Tijdens de uitreiking van de Woutertje Pieterse Prijs afgelopen donderdag in Amsterdam, gaf Edward van de Vendel een lezing getiteld ‘Is er hier iemand bi?’, over kindercriteria en volwassencriteria bij het beoordelen en schrijven van kinderboeken. Doordenkend op die lezing stelde Marjolijn Hof op Facebook een aantal vragen. Schuifelvragen, zo noemt ze ze. Vragen die niet meteen beantwoord moeten worden, maar die wel belangrijk zijn.
Deze vraag bijvoorbeeld, ik citeer Marjolijn Hof: ‘Waarom kies je als schrijver voor de jeugdliteratuur? Kies je voor een genre, voor een uitdrukkingsvorm of voor een doelgroep? (Of een combinatie.)’
Nog een vraag: ‘Kennelijk wordt er een fundamenteel verschil gezien tussen volwassenenliteratuur en jeugdliteratuur. Zijn er andere verwachtingen en is er een andere verhouding tussen schrijver en lezer. Wat betekent dat voor het schrijven zelf?’

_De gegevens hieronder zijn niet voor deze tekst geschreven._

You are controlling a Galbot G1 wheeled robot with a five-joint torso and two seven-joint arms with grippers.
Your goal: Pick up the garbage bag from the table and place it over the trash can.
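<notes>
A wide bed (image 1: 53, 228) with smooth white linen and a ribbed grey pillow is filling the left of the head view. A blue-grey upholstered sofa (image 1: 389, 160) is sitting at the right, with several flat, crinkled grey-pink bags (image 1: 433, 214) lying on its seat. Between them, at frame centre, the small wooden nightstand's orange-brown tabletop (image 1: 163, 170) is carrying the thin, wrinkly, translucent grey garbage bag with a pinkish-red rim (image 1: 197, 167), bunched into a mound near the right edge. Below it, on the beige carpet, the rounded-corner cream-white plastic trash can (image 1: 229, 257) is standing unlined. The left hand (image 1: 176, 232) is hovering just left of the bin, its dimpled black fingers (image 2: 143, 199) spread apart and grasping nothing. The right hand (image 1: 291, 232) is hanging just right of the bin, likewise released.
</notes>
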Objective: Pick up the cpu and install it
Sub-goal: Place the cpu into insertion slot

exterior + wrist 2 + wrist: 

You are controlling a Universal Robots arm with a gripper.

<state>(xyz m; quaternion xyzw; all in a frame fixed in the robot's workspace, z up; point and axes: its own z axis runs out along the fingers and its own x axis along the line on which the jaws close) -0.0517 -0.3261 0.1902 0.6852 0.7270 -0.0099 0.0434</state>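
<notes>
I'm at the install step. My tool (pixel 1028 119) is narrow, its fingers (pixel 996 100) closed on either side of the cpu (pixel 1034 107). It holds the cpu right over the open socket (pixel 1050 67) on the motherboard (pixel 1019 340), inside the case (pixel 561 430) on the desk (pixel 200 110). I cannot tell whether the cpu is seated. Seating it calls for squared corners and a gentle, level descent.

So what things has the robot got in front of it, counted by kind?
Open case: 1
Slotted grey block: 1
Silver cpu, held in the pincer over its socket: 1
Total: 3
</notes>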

Marjolijn vraagt zich ook af wat het betekent voor het vak, voor het schrijven zelf, als kinderboekenschrijvers zich richten op hun publiek en/of marktgericht gaan denken.
Ik kreeg zin om de schuifelvragen te beantwoorden, voor mezelf. Misschien schuifelen ze daarna weer door. Hier mijn antwoord. Een schuifelantwoord:
Als je voor kinderen schrijft, schrijf je eigenlijk voor gemengd publiek: kinderen en volwassenen (ouders, grootouders, leerkrachten, opvoeders). Dat is iets waar ik niet bewust mee bezig ben als ik schrijf, maar het zit wel in m’n achterhoofd. Kinderen en volwassenen zullen sommige zinnen of grapjes anders lezen en anders begrijpen. En toch kunnen ze die zinnen samen lezen, of hardop voorlezen, aan elkaar. Dat vind ik spannend en mooi. Ik schrijf graag voor gemengd publiek.
Door het schrijven voor zowel jeugd- als volwassenentoneel heb ik een wezenlijk verschil ontdekt, in mijn eigen schrijven. Als ik voor kinderen schrijf moet ik een kant van mezelf uitschakelen, of ten minste afzwakken: zwartgalligheid en pessimisme. Ik ontdekte door het schrijven dat je kinderen geen uitzichtloos bestaan kunt voorschotelen. Je kunt tegen een kind niet zeggen: het leven heeft geen zin en we gaan allemaal naar de kloten. Ik niet, in elk geval, ik wil dat niet. Terwijl ik het wel vaak genoeg denk en deze gedachten de basis zijn van mijn behoefte aan een bepaald soort humor, en van mijn drang om te schrijven. Ik heb zelfs even gedacht dat ik om die reden moest stoppen met het willen schrijven voor kinderen*, maar gelukkig is die gedachte weer verdwenen. Ik probeer nu de donkere kant van het leven toch in mijn verhalen voor kinderen te stoppen, maar op een manier die niet uitzichtloos is en misschien juist wel doet verlangen naar meer. In die zin is schrijven voor kinderen voor mij een oefening in optimisme.
Ik hou me tijdens het schrijven niet bezig met marktdenken, dat zou onmogelijk zijn. Maar als mijn boek af is, wil ik graag dat heel veel kinderen het lezen. Liever 4000 dan 14, dat durf ik voluit te zeggen. Over 40.000 durf ik niet te dromen. Zijn er kinderboekenschrijvers in Nederland die zoveel boeken verkopen? Dat lijkt me geweldig om mee te maken. Maar misschien ga je anders denken en schrijven als je weet dat heel veel kinderen je boek lezen? Misschien is het gevaarlijk om veel lezers te hebben? Misschien ga je je -bewust of onbewust- meer op je publiek richten als je weet dat het een groot publiek is, dat vraagt om méér boeken en meer van hetzelfde? Dit zijn vragen die ik niet kan beantwoorden. Ik laat ze doorschuifelen. Wie weet kom ik ze later nog een keer tegen…
* In 2007 verscheen Nieuw Licht, een boekje over een nieuwe generatie jeugdtheatermakers. In dat boekje staan 35 portretten van ‘jonge’ makers en auteurs, en mijn portret eindigt met de vraag of ik nog wel voor kinderen moet willen schrijven. Zo zie je hoe vragen doorschuifelen en soms veranderen in antwoorden. In 2011 is mijn eerste kinderboek gepubliceerd. En ik ben voorlopig van plan voor kinderen te blijven schrijven.